Activity: Set down every record below exactly as it stands, minus the pictures.

++++ Materials provided ++++

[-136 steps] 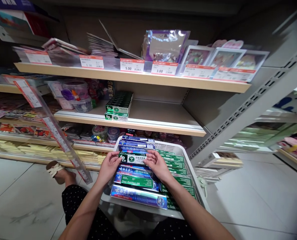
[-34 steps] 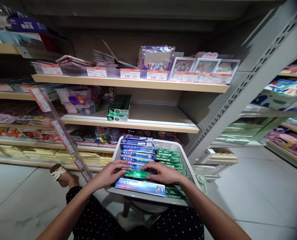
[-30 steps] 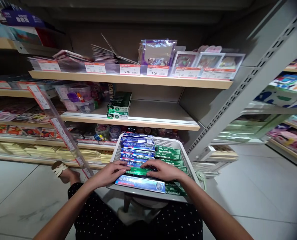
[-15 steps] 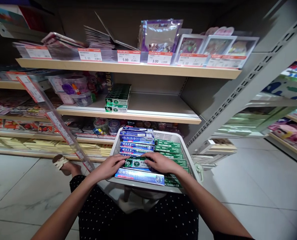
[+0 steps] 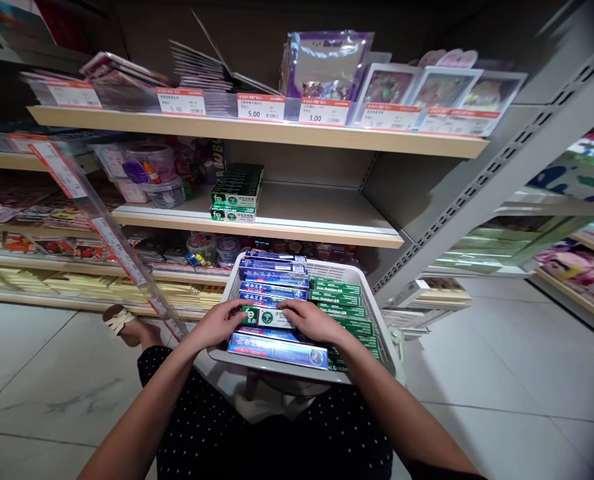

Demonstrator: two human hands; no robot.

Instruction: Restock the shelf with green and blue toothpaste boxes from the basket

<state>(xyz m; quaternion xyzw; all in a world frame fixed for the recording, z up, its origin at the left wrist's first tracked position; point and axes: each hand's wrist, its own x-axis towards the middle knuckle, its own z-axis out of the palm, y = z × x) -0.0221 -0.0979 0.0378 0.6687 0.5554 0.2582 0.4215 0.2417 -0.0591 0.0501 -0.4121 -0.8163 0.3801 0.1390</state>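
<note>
A white basket (image 5: 381,331) rests on my lap, packed with blue toothpaste boxes (image 5: 274,288) on the left and green Doc.Golden boxes (image 5: 337,300) on the right. Both hands grip one green-and-white toothpaste box (image 5: 267,317) lying across the pile. My left hand (image 5: 220,323) holds its left end and my right hand (image 5: 309,320) covers its right end, fingers curled over it. Another blue box (image 5: 278,350) lies nearest me, in front of the held one.
A stack of the same green boxes (image 5: 235,197) sits on the middle shelf (image 5: 297,230), with bare shelf to its right. Price tags line the upper shelf (image 5: 257,130). A loose clear price rail (image 5: 107,237) leans diagonally at left. A sandalled foot (image 5: 121,323) rests on the tiled floor.
Earlier both hands pressed low on a green box near the basket's front. Now they grip a green-and-white box a little higher on the pile. The view tilted slightly.
</note>
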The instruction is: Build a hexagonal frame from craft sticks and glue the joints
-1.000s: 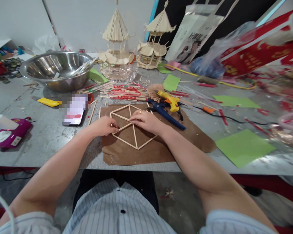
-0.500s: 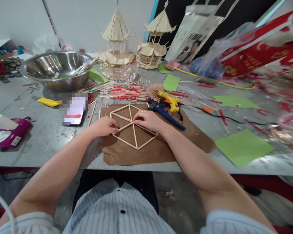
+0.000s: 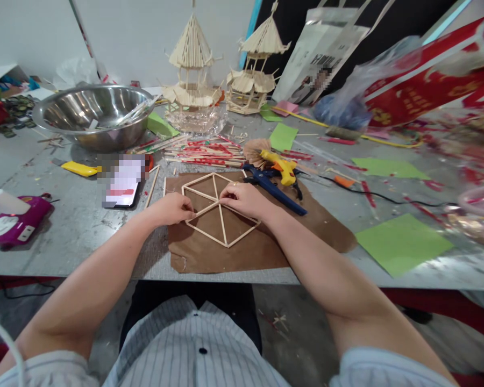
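A six-sided frame of thin wooden sticks lies flat on a sheet of brown paper, with spokes meeting at its middle. My left hand is closed, its fingertips pinching a spoke's outer end at the frame's left corner. At the hub, the fingertips of my right hand are pinched on the inner end of that same stick. The right hand and wrist cover part of the frame's right side.
Behind the paper lie red-wrapped sticks, a yellow glue gun and blue-handled pliers. To the left are a phone, a yellow cutter and a steel bowl. Two stick pagodas stand at the back.
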Available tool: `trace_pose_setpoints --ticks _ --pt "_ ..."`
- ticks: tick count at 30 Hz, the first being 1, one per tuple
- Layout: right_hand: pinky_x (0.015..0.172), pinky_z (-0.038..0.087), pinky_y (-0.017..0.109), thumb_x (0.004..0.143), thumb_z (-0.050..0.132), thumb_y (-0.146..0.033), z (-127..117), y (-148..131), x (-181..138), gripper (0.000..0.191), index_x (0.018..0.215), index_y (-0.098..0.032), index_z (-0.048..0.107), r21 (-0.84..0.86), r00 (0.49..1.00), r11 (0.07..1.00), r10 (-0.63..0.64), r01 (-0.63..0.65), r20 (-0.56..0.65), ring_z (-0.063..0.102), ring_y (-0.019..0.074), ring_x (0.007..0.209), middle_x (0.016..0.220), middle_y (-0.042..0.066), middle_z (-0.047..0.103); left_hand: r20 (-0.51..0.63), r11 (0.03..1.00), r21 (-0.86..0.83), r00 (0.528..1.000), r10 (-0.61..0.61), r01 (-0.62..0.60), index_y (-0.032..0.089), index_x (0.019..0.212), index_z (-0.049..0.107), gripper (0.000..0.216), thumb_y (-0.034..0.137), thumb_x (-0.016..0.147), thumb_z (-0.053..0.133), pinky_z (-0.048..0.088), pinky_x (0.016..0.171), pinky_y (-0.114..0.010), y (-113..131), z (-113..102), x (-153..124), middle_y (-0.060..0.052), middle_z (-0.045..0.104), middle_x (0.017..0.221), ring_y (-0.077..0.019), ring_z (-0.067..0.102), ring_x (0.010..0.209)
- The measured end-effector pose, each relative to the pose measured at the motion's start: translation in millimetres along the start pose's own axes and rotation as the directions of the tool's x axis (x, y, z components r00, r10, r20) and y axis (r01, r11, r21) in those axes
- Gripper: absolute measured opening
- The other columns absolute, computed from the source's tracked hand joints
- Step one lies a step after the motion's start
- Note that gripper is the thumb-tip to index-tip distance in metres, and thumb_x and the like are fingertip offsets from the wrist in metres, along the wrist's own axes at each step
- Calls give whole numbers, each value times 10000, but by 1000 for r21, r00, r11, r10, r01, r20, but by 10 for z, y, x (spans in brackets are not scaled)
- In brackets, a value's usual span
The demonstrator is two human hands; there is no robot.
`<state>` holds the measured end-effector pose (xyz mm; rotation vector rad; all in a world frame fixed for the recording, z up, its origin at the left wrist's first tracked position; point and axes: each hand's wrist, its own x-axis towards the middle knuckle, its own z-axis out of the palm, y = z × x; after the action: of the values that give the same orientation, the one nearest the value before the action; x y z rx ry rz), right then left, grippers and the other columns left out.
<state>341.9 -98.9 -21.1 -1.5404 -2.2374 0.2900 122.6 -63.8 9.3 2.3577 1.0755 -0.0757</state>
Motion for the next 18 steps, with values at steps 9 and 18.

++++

Response:
[-136 steps] 
[-34 steps] 
[-30 steps] 
[-15 steps] 
[+0 steps] 

Demonstrator: two human hands; no robot.

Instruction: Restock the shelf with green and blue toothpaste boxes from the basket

<state>(xyz m; quaternion xyzw; all in a world frame fixed for the recording, z up, its origin at the left wrist's first tracked position; point and axes: each hand's wrist, its own x-axis towards the middle knuckle, its own z-axis out of the palm, y = z × x) -0.0221 -0.0979 0.0378 0.6687 0.5554 0.2582 0.4215 0.2417 -0.0591 0.0501 -0.4121 -0.8163 0.3801 0.1390</state>
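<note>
A white basket (image 5: 381,331) rests on my lap, packed with blue toothpaste boxes (image 5: 274,288) on the left and green Doc.Golden boxes (image 5: 337,300) on the right. Both hands grip one green-and-white toothpaste box (image 5: 267,317) lying across the pile. My left hand (image 5: 220,323) holds its left end and my right hand (image 5: 309,320) covers its right end, fingers curled over it. Another blue box (image 5: 278,350) lies nearest me, in front of the held one.
A stack of the same green boxes (image 5: 235,197) sits on the middle shelf (image 5: 297,230), with bare shelf to its right. Price tags line the upper shelf (image 5: 257,130). A loose clear price rail (image 5: 107,237) leans diagonally at left. A sandalled foot (image 5: 121,323) rests on the tiled floor.
Earlier both hands pressed low on a green box near the basket's front. Now they grip a green-and-white box a little higher on the pile. The view tilted slightly.
</note>
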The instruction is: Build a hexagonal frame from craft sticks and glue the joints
-1.000s: 
-0.500s: 
+0.000s: 
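A six-sided frame of thin wooden sticks lies flat on a sheet of brown paper, with spokes meeting at its middle. My left hand is closed, its fingertips pinching a spoke's outer end at the frame's left corner. At the hub, the fingertips of my right hand are pinched on the inner end of that same stick. The right hand and wrist cover part of the frame's right side.
Behind the paper lie red-wrapped sticks, a yellow glue gun and blue-handled pliers. To the left are a phone, a yellow cutter and a steel bowl. Two stick pagodas stand at the back.
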Available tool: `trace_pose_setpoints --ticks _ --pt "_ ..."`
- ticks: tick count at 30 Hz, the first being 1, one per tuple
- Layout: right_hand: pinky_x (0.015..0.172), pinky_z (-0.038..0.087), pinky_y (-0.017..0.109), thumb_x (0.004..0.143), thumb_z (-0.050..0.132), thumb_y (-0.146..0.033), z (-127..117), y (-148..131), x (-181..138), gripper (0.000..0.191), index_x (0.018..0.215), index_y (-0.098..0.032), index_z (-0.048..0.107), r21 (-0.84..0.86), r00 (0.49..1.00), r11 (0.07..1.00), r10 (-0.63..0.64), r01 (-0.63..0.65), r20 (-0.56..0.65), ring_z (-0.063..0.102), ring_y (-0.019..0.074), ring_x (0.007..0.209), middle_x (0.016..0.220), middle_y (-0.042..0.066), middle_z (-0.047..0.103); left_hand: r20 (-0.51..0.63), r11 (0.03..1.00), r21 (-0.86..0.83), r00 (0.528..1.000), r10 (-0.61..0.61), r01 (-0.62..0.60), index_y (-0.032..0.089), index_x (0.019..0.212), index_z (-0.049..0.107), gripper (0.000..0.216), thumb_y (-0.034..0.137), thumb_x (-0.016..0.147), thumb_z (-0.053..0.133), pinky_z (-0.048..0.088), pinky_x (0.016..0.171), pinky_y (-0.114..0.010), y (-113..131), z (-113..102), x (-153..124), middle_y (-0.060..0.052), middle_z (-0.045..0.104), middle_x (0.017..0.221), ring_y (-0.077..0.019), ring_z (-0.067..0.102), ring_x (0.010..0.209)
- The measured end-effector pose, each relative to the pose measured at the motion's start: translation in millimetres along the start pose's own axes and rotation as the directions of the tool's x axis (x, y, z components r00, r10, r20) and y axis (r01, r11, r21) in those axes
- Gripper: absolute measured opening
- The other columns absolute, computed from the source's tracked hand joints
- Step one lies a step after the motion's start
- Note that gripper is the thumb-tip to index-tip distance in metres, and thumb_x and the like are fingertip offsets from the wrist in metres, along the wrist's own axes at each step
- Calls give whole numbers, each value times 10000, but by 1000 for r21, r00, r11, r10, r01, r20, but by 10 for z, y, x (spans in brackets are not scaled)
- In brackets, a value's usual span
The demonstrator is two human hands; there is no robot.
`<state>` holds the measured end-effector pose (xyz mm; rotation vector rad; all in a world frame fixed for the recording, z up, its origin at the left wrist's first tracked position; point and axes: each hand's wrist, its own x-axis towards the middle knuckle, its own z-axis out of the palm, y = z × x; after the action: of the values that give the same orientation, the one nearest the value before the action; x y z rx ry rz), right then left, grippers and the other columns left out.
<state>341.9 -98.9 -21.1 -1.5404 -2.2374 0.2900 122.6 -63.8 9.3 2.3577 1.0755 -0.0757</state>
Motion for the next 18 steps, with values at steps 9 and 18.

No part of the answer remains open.